WHAT TO WORK ON:
Scan the following data for lines with "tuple" and state how many there are, as a number only.
══ LISTED RECORDS
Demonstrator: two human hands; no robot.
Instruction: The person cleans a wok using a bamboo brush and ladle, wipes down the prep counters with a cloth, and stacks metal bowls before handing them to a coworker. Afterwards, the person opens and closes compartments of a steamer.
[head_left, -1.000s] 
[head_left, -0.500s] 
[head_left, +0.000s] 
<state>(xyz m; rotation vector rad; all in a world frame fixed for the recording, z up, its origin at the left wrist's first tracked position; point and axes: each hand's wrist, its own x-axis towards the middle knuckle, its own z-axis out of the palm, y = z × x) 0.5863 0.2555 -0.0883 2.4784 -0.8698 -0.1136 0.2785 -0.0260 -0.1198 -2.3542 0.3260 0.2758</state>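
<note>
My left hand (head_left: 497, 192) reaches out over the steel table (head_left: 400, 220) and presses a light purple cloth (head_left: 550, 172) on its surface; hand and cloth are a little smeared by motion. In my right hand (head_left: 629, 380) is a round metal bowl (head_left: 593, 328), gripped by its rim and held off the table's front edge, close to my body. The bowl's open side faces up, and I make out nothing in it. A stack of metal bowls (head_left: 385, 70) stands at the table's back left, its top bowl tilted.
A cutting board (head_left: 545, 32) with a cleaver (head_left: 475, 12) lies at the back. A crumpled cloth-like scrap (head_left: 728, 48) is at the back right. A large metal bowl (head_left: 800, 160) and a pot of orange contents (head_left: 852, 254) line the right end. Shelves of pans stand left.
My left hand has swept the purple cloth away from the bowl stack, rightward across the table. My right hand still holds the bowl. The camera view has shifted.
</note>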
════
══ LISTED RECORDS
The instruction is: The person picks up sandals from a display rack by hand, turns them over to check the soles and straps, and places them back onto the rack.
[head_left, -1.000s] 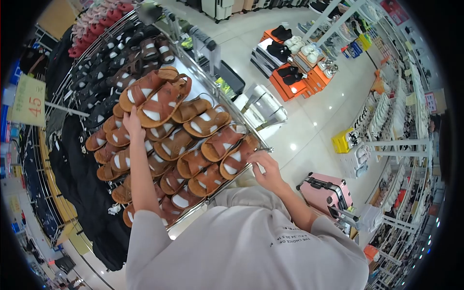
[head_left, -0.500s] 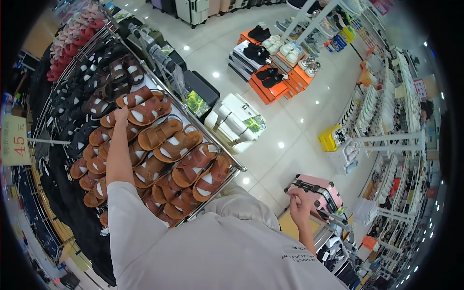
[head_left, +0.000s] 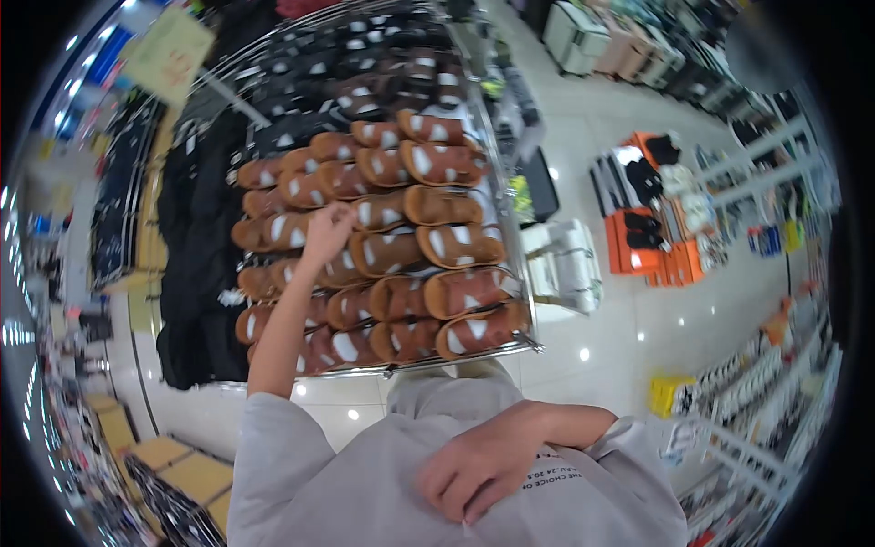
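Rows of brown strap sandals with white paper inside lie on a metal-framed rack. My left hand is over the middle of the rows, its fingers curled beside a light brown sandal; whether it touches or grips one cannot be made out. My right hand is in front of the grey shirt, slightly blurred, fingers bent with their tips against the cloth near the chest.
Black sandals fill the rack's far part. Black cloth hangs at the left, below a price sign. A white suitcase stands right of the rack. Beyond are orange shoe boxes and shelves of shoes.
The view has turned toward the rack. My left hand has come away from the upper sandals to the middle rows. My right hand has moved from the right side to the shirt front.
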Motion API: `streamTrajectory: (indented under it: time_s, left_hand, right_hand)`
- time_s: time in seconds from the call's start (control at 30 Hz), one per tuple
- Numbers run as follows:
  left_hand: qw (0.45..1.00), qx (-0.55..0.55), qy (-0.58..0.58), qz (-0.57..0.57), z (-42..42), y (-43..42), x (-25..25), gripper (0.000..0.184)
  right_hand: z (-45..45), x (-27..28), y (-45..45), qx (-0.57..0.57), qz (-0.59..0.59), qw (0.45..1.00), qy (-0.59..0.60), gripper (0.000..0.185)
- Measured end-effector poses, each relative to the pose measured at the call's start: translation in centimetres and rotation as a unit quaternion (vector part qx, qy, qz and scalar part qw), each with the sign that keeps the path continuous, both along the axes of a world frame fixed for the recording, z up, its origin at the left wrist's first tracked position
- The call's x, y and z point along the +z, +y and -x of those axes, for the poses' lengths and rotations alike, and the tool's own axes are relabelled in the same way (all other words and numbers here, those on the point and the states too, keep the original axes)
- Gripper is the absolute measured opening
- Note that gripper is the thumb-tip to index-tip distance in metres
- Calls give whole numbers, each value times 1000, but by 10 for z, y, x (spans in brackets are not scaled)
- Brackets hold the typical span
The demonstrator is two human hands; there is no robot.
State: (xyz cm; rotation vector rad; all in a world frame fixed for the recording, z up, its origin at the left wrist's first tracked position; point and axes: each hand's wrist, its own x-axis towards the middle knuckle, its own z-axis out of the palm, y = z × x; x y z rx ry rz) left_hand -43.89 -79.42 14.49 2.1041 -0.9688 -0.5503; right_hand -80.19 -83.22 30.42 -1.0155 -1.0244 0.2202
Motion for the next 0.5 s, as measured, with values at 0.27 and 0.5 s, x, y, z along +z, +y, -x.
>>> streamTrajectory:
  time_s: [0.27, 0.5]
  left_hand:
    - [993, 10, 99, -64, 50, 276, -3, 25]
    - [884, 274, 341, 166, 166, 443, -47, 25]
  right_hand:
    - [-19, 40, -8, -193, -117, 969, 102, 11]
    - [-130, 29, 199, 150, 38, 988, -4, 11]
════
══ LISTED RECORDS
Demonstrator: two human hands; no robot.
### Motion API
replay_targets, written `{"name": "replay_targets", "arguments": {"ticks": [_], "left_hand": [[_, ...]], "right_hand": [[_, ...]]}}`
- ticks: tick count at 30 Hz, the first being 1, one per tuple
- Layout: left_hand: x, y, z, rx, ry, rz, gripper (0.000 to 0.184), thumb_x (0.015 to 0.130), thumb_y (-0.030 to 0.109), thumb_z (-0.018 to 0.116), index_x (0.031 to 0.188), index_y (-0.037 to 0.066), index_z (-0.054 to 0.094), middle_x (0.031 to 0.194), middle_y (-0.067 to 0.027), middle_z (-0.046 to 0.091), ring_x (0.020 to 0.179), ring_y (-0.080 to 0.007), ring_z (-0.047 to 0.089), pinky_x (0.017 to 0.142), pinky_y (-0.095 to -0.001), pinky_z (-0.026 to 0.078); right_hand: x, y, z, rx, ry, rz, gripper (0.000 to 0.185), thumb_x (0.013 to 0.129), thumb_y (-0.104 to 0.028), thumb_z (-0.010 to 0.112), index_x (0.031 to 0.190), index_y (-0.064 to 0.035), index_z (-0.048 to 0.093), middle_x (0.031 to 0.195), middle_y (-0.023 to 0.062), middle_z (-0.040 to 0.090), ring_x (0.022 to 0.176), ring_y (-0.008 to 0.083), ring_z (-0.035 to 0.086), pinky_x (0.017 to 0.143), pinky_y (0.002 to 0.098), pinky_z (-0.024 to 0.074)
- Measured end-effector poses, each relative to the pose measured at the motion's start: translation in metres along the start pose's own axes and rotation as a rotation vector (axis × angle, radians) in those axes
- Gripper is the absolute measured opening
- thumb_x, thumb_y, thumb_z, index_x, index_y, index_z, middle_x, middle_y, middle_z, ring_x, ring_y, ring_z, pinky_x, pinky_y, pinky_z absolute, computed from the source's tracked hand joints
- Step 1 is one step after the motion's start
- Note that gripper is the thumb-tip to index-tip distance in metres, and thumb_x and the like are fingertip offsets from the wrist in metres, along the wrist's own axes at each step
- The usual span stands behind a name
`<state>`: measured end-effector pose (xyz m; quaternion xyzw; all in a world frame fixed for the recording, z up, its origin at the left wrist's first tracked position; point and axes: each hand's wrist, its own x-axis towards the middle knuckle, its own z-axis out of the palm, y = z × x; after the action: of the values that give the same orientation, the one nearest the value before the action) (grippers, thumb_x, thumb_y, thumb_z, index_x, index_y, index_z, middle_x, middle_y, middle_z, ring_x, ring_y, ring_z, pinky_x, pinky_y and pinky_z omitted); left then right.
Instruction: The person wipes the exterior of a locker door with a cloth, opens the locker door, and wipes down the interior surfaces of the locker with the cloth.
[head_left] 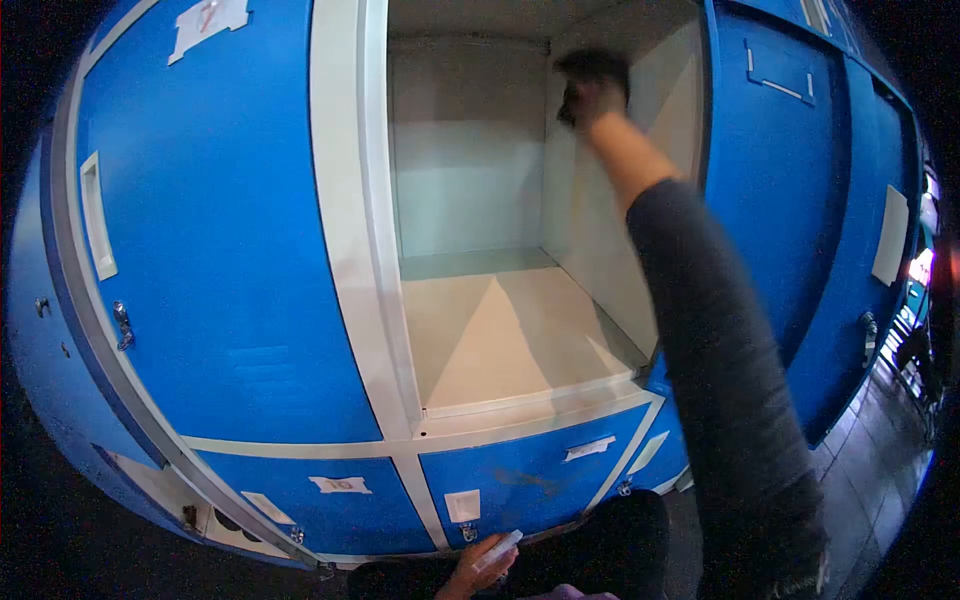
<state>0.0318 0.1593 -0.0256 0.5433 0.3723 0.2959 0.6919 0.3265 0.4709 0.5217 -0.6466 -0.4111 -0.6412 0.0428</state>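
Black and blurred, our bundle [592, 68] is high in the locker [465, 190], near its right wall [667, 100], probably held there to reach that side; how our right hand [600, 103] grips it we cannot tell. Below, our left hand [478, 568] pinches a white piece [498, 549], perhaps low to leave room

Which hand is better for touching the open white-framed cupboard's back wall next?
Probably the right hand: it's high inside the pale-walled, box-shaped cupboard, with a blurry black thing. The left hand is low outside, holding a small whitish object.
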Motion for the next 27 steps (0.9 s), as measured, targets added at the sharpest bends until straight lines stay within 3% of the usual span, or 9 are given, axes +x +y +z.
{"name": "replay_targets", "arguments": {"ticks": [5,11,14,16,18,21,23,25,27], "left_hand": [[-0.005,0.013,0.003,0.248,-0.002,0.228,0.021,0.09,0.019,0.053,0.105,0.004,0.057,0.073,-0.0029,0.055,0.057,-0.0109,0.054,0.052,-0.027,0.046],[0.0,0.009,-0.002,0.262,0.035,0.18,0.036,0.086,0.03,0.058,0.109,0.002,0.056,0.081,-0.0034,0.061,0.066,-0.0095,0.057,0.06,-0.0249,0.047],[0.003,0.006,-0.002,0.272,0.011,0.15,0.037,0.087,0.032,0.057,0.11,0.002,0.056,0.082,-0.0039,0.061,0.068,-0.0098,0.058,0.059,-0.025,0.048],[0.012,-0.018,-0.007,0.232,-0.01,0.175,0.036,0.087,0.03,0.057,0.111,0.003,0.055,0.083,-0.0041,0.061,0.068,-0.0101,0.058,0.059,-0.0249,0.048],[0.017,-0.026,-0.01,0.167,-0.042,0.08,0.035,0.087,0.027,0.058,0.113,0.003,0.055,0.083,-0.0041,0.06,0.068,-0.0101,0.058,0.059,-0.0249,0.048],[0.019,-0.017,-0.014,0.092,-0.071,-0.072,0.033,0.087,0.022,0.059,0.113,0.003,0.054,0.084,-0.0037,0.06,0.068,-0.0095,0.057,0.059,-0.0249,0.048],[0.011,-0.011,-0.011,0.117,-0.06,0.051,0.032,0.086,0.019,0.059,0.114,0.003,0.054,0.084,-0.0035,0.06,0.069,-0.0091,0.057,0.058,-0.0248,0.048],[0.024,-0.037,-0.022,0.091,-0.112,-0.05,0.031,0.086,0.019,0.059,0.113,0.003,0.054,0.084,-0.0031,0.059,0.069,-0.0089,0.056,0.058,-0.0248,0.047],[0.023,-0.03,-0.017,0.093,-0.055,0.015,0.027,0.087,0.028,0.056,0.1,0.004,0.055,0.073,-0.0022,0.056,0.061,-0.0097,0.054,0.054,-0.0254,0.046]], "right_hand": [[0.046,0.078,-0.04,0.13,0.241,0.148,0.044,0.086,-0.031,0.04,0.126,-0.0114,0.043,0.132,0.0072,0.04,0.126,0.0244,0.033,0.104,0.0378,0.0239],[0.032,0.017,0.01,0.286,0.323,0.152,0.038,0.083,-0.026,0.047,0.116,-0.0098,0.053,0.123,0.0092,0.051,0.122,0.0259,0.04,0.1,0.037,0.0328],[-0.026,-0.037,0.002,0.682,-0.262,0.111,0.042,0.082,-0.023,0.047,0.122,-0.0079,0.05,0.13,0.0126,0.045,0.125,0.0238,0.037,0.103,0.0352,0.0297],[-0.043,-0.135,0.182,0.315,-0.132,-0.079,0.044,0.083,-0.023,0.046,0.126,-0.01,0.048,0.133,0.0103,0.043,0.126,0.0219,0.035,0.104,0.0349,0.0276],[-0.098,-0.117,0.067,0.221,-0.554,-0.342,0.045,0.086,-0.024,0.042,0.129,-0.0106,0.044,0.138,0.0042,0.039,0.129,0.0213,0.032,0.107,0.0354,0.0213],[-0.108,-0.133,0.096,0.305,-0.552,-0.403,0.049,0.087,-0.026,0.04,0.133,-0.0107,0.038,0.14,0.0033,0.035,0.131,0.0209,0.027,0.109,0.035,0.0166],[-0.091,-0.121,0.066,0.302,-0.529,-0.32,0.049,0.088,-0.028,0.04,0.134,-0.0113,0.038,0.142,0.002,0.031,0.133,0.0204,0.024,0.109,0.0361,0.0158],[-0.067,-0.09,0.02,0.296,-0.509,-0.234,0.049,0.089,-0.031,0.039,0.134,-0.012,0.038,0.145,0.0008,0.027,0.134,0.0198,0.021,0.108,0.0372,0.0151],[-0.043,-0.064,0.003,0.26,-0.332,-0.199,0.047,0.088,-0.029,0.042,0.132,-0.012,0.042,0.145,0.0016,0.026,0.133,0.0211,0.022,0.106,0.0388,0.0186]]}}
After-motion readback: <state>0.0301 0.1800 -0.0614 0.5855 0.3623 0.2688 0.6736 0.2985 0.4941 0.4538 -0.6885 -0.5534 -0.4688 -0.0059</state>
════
OUTPUT FOR THIS EXERCISE:
2